Crazifornia Exclusive! Jerry Brown, Oil Baron

I’ve done a lot of interviews researching the Crazifornia Project; this one was by far the most interesting.  There’s a lot more to this story, but this op/ed – indicative of the kind of things you’ll read in Crazifornia – appeared in the Washington Times on-line edition on April 16, 2009.

Pearce:  Jerry Brown, Oil Baron

Little-known Foreign Oil Holdings Might Tint Decisions

By Laer Pearce

When Jerry Brown recently held his first fundraiser as an official candidate for governor, he chose as the venue the Sacramento apartment where he lived the last time he held that office, after famously declining to live in the governor’s mansion. Faced with multimillionaire Republican opponents, Mr. Brown wants to be seen as just a regular public employee, trying to hold his own against tycoons at the top of America’s wealth disparity. While politically expedient, the image of Jerry Brown as everyman is patently false.

Mr. Brown has a lot of money – how much exactly is not public – and unhappily for his environmentalist and global-warming-alarmist supporters, it’s oil money. Even more unhappily for his campaign managers, it’s money that may have led him to an attack against California’s largest employer and a rewriting of state regulations to feather the family nest.

Sacramento Bee political columnist Dan Walters spent months researching the source of the Brown family wealth 30 years ago and recently shared the story with me in his small office crowded with family pictures, catty-cornered from the Capitol.

In a nutshell: After Jerry’s father, Pat, left the governorship in 1967, he was introduced to the Indonesian generals who had just overthrown the country’s post-colonial dictator, Sukarno, and set up a military junta. The former governor was able to cobble together a consortium of banks that lent $12 billion to the junta – “a lot of money in the late ’60s,” Mr. Walters said. The banks were interested in the immense Royal Dutch Shell petroleum holdings in Indonesia, which Sukarno had nationalized and the junta controlled.

The grateful generals then set up two trading firms – one in Hong Kong and one in California – that handled the oil-exporting paperwork and were rewarded with a fee for each barrel, “a little taste, as they might say in the Mafia,” Mr. Walters said with a grin. Pat Brown was given 100 percent ownership of the California brokerage and half-ownership of the Hong Kong office. The deal was a very lucrative one because California’s early clean-air standards set a sulfur limit for the fuel burned in power plants – a limit only the clean, low-sulfur oil from Indonesia could meet.

Jerry Brown, alone among the Brown children, didn’t get a share of the business, but that changed after Alaskan oil came on the scene and threatened the monopoly Indonesian oil had in California’s power plants.

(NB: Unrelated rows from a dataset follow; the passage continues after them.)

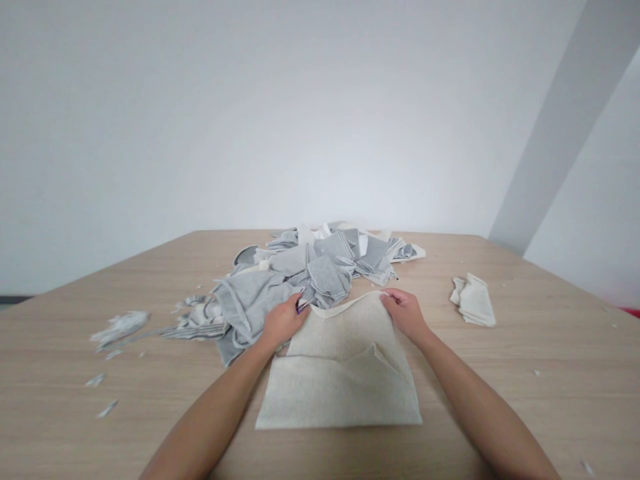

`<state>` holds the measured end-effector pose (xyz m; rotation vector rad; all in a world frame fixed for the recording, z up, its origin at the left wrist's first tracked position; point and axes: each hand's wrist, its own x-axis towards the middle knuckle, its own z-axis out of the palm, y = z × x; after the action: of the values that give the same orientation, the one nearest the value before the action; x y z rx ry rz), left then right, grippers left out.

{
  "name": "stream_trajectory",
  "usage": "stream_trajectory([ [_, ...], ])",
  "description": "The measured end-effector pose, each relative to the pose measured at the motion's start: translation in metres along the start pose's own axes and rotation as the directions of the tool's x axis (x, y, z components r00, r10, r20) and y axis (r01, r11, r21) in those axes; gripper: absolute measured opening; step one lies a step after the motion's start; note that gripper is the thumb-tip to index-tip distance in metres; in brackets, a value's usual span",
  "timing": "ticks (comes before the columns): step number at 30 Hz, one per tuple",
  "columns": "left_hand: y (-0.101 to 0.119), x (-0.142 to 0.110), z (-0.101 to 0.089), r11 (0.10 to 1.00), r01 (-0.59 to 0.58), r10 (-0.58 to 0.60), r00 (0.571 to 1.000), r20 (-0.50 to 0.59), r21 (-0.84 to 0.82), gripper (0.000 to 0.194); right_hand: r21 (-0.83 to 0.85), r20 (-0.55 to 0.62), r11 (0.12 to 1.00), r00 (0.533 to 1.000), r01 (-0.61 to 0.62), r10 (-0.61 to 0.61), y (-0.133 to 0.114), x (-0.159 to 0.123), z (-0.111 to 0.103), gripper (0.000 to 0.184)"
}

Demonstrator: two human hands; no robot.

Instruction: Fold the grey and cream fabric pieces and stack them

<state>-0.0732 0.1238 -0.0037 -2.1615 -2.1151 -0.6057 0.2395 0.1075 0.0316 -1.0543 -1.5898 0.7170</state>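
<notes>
A cream piece of knit fabric (345, 393) lies in front of me, with a fold across its middle and its far edge raised. My left hand (286, 321) is closed at the far left corner of this fabric. From its fingers sticks a small metal-tipped tool with a purple part (303, 306), which looks like small scissors; the fingers partly hide it. The far right corner is pinched between the thumb and fingers of my right hand (404, 313). Between the hands the far edge sags slightly.
A heap of grey and white fabric pieces (327, 277) lies beyond my hands, reaching left to some striped strips (200, 320). White scraps (123, 327) are scattered at the left. Small folded cream pieces (475, 301) lie at the right on the wooden table (540, 413). A wall stands behind.
</notes>
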Motion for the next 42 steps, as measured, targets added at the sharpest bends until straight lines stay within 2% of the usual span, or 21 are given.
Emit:
stream_trajectory([
  [5,0.002,-0.001,-0.006,0.996,-0.037,0.037,0.999,0.001,-0.076,0.029,-0.022,-0.022,1.000,1.000,-0.001,0.001,-0.003,0.001,-0.005,0.032],
  [11,0.007,-0.003,-0.020,0.968,-0.113,0.097,0.992,-0.082,-0.222,0.036,-0.020,-0.130,1.000,0.991,0.019,-0.022,-0.004,0.007,-0.018,0.035],
  [15,0.012,-0.004,-0.039,0.955,-0.159,0.110,0.974,-0.197,-0.249,0.035,-0.011,-0.270,0.999,0.962,0.039,-0.040,-0.008,0.011,-0.032,0.036],
  [20,0.026,0.008,-0.075,0.952,-0.176,0.092,0.945,-0.313,-0.249,0.032,0.014,-0.414,0.999,0.910,0.046,-0.037,-0.010,0.021,-0.050,0.036],
  [24,0.046,0.032,-0.104,0.950,-0.214,0.098,0.895,-0.435,-0.226,0.031,-0.058,-0.458,0.995,0.883,0.080,-0.098,-0.018,0.048,-0.067,0.034],
  [27,0.064,0.052,-0.124,0.954,-0.209,0.070,0.849,-0.524,-0.213,0.031,-0.151,-0.463,0.981,0.869,0.119,-0.176,-0.037,0.075,-0.085,0.034],
  [31,0.082,0.065,-0.143,0.937,-0.216,0.000,0.787,-0.617,-0.275,0.029,-0.230,-0.550,0.948,0.775,0.219,-0.312,-0.067,0.095,-0.104,0.032],
  [33,0.087,0.063,-0.149,0.914,-0.263,-0.003,0.756,-0.654,-0.308,0.026,-0.249,-0.557,0.933,0.749,0.261,-0.358,-0.079,0.095,-0.110,0.031],
  [38,0.092,0.048,-0.167,0.847,-0.372,-0.028,0.682,-0.731,-0.380,0.021,-0.255,-0.545,0.904,0.722,0.343,-0.427,-0.099,0.076,-0.116,0.029],
  [40,0.094,0.041,-0.177,0.815,-0.416,-0.040,0.653,-0.757,-0.402,0.022,-0.263,-0.558,0.884,0.687,0.387,-0.466,-0.112,0.067,-0.119,0.028],
  [42,0.096,0.034,-0.187,0.765,-0.471,-0.045,0.642,-0.765,-0.440,0.023,-0.268,-0.584,0.856,0.633,0.441,-0.509,-0.129,0.058,-0.123,0.027],
])
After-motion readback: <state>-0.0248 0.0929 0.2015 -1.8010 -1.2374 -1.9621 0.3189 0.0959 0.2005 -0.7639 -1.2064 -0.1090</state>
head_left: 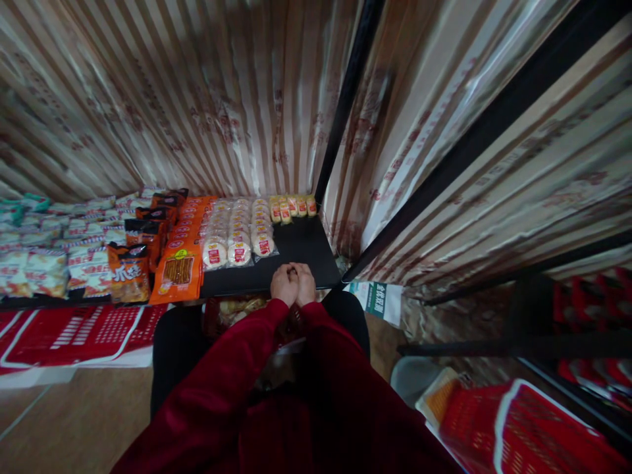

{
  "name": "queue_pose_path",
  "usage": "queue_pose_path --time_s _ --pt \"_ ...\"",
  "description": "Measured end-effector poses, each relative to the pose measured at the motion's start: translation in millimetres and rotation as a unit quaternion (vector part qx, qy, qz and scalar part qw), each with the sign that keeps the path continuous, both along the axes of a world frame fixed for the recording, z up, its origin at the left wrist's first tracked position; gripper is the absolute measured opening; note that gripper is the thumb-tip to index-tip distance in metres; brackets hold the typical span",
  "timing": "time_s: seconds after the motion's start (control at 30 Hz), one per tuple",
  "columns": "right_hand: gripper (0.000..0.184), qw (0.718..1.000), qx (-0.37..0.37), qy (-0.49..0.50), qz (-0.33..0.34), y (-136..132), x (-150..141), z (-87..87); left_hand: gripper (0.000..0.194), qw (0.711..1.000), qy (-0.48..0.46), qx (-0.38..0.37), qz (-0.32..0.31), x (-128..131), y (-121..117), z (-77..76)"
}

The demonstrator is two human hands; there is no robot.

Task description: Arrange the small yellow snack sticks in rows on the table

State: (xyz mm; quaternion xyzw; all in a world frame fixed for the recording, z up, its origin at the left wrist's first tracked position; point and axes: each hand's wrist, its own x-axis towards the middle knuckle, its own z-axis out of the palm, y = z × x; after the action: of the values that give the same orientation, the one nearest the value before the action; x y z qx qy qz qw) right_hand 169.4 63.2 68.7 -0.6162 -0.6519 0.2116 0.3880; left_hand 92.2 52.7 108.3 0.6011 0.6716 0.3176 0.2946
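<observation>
My left hand (284, 287) and my right hand (305, 284) are pressed together over the front edge of a black shelf (301, 247). Both have their fingers curled in, and whatever may lie between them is hidden. Just behind them stand rows of round, pale cakes in clear wrappers (239, 252) with red labels. Small yellow packets (302, 207) line the back corner. Left of the cakes lie flat orange snack bags (178, 270), overlapping in a row.
Black-and-orange bags (129, 273) and white snack packets (89, 270) fill the shelf's left side. Below it is a red shopping basket (99, 336); another red basket (528, 428) stands at lower right. Black rack posts (350, 99) rise before the striped plastic sheeting (222, 85).
</observation>
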Motion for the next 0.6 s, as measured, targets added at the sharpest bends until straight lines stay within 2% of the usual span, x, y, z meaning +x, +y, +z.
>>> queue_pose_path --time_s 0.13,0.27,0.33,0.47,0.53,0.6 --pt "0.036 1.0 0.015 0.006 0.004 -19 -2 -2.7 0.021 0.999 -0.009 0.037 -0.008 -6 -17 -9.3" --pt "0.028 1.0 0.023 0.003 -0.007 -46 -7 -9.0 0.017 0.997 -0.002 0.072 -0.035 -16 -38 -25.2" --pt "0.024 1.0 0.017 -0.009 0.006 -59 -8 -16.1 0.016 0.996 0.026 0.064 -0.052 -20 -50 -34.2" --pt "0.022 0.996 -0.046 -0.054 0.055 -76 -10 -37.8 0.021 0.992 0.098 -0.028 -0.08 -26 -65 -53.8" --pt "0.022 0.99 -0.1 -0.078 0.064 -79 -11 -50.1 0.024 0.984 0.127 -0.087 -0.091 -28 -69 -63.1" --pt "0.02 0.985 -0.119 -0.078 0.098 -78 -12 -61.6 0.026 0.974 0.14 -0.147 -0.103 -30 -70 -70.6"
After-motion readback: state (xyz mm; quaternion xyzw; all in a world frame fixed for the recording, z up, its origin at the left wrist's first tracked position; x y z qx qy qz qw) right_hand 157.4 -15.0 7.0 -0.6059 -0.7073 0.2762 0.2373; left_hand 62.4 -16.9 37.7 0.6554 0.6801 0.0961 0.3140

Chevron had just finished building a refinery in El Segundo that was designed to process Alaskan crude to compete against Indonesian oil for the California power-plant market. Before the facility could refine a barrel of North Slope crude, however, Jerry Brown’s Air Resources Board – headed up by his former campaign manager, Tom Quinn – passed a new air-quality standard for sulfur just barely too high for Chevron to meet with Alaskan oil. That cemented the Indonesian monopoly, and the Brown family, as the only oil provider to the California power industry.

Not surprisingly, when Jerry Brown left the governorship, Pat Brown finally gave him his own cut of the family oil business.

“To this day, Jerry’s very sensitive about it,” Mr. Walters told me. “He just hates the idea that people will bring it up because what it is, is the Brown family is in partnership with these corrupt, murderous dictators. It’s not something that a Jerry Brown wants to be associated with.”

The junta generals of Pat Brown’s day have given way to the more transparent, democratic government that rules in Indonesia today. The question here in California is: Will Jerry Brown also become more transparent and share with voters the details of this foreign influence on his personal finances?

Laer Pearce is a 30-year public-affairs professional currently involved in the Crazifornia Project, chronicling egregious policies responsible for tarnishing the Golden State.